● WHAT NEEDS TO BE DONE: Please write the data out once more, exactly as it is given.

● COLLECTED MATERIAL:
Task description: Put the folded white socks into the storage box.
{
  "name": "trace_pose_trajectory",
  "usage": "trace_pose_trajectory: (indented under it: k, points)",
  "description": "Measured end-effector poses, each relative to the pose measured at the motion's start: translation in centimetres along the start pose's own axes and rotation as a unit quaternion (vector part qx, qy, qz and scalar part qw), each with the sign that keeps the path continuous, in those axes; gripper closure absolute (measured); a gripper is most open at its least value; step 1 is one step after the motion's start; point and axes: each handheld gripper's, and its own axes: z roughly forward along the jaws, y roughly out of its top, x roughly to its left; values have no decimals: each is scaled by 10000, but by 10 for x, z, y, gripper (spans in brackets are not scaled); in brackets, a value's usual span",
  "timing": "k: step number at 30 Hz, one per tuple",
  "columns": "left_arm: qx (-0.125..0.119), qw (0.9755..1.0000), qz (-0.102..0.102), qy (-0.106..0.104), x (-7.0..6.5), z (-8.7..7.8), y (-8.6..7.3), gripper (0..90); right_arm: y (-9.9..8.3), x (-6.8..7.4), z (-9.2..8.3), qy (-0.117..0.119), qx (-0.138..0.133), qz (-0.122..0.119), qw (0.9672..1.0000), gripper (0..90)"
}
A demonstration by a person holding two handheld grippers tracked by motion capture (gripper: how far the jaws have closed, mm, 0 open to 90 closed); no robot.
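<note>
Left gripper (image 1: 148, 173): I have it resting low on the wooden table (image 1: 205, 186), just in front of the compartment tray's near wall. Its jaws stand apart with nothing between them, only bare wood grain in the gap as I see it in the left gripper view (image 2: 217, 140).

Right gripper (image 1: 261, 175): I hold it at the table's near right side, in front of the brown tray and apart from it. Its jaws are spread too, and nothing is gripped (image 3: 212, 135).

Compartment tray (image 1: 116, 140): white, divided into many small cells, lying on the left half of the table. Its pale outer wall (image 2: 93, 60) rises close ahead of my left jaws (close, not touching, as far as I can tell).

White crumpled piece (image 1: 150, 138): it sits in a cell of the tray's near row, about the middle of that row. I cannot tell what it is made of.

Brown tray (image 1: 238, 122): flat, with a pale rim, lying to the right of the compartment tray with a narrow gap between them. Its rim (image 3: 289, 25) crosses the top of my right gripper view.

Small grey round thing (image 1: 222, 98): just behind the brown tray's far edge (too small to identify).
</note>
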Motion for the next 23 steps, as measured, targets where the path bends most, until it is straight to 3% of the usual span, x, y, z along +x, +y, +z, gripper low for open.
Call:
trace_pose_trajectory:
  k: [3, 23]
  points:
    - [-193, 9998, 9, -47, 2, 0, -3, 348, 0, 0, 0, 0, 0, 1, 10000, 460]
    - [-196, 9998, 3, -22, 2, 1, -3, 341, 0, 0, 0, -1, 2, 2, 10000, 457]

● SOLUTION FOR THIS PROBLEM:
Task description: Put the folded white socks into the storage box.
{
  "name": "trace_pose_trajectory",
  "usage": "trace_pose_trajectory: (indented under it: k, points)",
  "description": "Measured end-effector poses, each relative to the pose measured at the motion's start: translation in centimetres along the start pose's own axes and rotation as a unit quaternion (vector part qx, qy, qz and scalar part qw), each with the sign that keeps the path continuous, in those axes; gripper closure absolute (measured); a gripper is most open at its least value; step 1 is one step after the motion's start; point and axes: each handheld gripper's, and its own axes: z roughly forward along the jaws, y roughly out of its top, x roughly to its left; values have no decimals: each is scaled by 10000, but by 10 for x, z, y, gripper (spans in brackets are not scaled); in brackets, a value's usual span",
  "timing": "k: step number at 30 Hz, one per tuple",
  "columns": "left_arm: qx (-0.125..0.119), qw (0.9755..1.0000), qz (-0.102..0.102), qy (-0.106..0.104), x (-7.0..6.5), z (-8.7..7.8), y (-8.6..7.3), gripper (0..90); right_arm: y (-9.9..8.3), x (-6.8..7.4), z (-9.2..8.3), qy (-0.117..0.119), qx (-0.138..0.133), qz (-0.122..0.119), qw (0.9672..1.0000), gripper (0..90)"
}
A demonstration by a person holding two handheld grippers tracked by motion capture (gripper: how far the jaws have closed, mm, 0 open to 90 closed); no robot.
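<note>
Left gripper (image 1: 148, 173): I have it resting low on the wooden table (image 1: 205, 186), just in front of the compartment tray's near wall. Its jaws stand apart with nothing between them, only bare wood grain in the gap as I see it in the left gripper view (image 2: 217, 140).

Right gripper (image 1: 261, 175): I hold it at the table's near right side, in front of the brown tray and apart from it. Its jaws are spread too, and nothing is gripped (image 3: 212, 135).

Compartment tray (image 1: 116, 140): white, divided into many small cells, lying on the left half of the table. Its pale outer wall (image 2: 93, 60) rises close ahead of my left jaws (close, not touching, as far as I can tell).

White crumpled piece (image 1: 150, 138): it sits in a cell of the tray's near row, about the middle of that row. I cannot tell what it is made of.

Brown tray (image 1: 238, 122): flat, with a pale rim, lying to the right of the compartment tray with a narrow gap between them. Its rim (image 3: 289, 25) crosses the top of my right gripper view.

Small grey round thing (image 1: 222, 98): just behind the brown tray's far edge (too small to identify).
</note>
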Motion for the next 23 steps, as measured, targets where the path bends most, until it is straight to 3% of the usual span, x, y, z along +x, +y, +z, gripper low for open.
Call:
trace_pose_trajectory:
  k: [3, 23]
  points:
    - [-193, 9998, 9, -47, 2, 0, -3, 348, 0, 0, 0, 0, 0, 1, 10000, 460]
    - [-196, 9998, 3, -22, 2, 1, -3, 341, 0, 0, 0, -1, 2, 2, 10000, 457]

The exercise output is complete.